What you need to do
Would you please transcribe, exactly as written, the lines of the entries below starting at the one that holds "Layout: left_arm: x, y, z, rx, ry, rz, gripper" and ending at the one that holds "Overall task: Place", both included?

Dataset entries:
——

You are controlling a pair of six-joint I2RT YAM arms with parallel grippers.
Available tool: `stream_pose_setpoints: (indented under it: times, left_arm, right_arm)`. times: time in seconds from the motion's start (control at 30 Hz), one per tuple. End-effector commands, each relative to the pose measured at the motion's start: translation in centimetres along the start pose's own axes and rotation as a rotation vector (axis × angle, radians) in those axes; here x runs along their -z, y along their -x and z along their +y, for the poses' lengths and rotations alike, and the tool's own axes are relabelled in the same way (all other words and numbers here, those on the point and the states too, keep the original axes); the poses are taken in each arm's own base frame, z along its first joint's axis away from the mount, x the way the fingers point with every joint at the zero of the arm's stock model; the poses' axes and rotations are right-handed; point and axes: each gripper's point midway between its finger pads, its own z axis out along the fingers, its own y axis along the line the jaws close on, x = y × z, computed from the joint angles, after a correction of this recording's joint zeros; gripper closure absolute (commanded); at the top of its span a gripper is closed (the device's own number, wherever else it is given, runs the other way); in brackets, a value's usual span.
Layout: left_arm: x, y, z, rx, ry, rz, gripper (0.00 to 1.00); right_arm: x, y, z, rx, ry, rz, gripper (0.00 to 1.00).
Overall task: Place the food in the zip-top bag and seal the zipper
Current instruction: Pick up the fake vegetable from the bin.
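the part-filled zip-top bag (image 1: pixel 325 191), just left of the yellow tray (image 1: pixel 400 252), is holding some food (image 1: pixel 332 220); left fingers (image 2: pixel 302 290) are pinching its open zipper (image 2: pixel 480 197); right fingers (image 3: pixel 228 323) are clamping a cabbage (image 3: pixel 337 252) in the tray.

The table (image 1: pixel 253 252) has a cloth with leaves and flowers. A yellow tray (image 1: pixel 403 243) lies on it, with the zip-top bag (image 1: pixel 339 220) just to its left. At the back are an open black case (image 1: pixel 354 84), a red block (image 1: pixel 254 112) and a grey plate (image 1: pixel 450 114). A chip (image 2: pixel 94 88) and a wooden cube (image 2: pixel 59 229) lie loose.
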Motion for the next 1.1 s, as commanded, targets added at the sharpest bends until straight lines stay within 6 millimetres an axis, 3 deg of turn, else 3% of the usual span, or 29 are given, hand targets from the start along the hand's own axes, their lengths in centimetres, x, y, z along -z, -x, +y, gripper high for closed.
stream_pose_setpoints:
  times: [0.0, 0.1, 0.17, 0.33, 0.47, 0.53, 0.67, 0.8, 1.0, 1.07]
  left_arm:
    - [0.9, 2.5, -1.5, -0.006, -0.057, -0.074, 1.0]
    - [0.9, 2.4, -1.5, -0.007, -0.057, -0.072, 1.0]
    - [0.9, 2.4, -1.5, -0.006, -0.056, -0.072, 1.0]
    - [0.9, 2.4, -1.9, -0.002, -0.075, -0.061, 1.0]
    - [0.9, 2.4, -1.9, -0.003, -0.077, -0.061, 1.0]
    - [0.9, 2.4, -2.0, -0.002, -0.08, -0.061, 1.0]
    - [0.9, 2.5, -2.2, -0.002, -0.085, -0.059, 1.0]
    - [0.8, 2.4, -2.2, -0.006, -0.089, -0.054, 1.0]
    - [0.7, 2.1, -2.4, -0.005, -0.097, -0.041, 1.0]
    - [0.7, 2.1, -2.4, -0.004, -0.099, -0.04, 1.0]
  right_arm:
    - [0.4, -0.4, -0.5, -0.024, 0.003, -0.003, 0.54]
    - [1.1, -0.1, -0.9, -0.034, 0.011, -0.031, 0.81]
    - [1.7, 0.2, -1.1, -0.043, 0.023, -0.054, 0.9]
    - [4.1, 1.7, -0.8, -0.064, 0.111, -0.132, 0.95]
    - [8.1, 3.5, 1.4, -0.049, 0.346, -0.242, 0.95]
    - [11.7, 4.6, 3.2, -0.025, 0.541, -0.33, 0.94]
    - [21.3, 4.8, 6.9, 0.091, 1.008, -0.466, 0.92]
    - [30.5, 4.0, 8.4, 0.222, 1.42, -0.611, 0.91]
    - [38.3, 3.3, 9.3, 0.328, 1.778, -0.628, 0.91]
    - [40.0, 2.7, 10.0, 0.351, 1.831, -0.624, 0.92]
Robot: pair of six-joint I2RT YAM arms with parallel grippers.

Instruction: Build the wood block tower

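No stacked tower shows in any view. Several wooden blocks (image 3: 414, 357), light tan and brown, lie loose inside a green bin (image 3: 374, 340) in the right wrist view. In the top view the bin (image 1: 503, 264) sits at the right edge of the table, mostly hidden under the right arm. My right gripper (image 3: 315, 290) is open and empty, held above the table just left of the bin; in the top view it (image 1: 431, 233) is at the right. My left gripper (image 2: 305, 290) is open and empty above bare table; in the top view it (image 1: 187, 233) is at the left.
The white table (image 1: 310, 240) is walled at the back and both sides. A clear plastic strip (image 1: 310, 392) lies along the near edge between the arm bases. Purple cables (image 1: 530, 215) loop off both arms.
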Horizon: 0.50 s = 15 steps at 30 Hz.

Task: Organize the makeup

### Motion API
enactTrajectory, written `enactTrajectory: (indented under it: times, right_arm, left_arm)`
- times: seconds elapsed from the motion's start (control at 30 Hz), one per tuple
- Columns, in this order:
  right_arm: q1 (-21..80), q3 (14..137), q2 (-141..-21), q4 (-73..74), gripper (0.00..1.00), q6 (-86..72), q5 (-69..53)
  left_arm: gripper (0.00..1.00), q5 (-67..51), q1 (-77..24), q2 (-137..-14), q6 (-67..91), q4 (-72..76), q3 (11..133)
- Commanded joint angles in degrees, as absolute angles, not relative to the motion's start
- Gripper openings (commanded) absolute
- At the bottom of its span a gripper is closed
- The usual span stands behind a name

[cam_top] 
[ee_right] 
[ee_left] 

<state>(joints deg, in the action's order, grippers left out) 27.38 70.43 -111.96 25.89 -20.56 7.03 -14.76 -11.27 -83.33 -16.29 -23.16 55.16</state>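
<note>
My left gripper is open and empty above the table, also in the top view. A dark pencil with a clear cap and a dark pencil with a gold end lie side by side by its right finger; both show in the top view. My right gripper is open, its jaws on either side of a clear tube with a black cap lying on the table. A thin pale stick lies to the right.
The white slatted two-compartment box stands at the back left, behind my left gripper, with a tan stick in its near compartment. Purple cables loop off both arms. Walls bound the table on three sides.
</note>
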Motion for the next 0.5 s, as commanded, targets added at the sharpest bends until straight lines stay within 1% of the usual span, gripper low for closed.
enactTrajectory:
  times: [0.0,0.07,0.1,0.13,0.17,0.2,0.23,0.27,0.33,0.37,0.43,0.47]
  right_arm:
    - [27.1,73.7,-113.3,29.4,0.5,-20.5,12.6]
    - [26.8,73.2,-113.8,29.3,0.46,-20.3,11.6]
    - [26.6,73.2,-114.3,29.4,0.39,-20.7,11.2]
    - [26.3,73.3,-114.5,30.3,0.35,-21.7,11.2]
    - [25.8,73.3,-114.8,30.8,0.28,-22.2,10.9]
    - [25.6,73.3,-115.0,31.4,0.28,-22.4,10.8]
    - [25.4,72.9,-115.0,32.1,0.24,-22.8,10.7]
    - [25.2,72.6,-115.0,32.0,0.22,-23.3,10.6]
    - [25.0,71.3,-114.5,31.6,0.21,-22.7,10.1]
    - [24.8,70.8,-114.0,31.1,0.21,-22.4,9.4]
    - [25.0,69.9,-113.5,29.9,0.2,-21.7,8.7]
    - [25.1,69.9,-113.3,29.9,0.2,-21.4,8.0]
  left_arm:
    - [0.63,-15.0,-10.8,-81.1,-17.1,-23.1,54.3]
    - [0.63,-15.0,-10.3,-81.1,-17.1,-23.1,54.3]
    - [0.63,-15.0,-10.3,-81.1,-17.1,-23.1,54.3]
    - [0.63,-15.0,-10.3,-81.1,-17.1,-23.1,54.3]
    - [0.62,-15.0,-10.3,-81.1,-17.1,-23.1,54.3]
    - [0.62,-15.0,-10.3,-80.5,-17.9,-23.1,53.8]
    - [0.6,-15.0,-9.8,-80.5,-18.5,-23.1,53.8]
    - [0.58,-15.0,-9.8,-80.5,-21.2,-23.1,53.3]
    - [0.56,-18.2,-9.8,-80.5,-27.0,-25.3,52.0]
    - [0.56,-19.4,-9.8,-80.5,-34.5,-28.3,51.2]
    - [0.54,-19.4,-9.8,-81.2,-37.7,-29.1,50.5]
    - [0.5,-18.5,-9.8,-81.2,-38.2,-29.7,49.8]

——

Written response
Layout: left_arm: x, y, z, rx, ry, rz, gripper (0.00 to 1.00); right_arm: x, y, z, rx, ry, rz, gripper (0.00 to 1.00).
Overall task: Place the food in the zip-top bag and seal the zipper

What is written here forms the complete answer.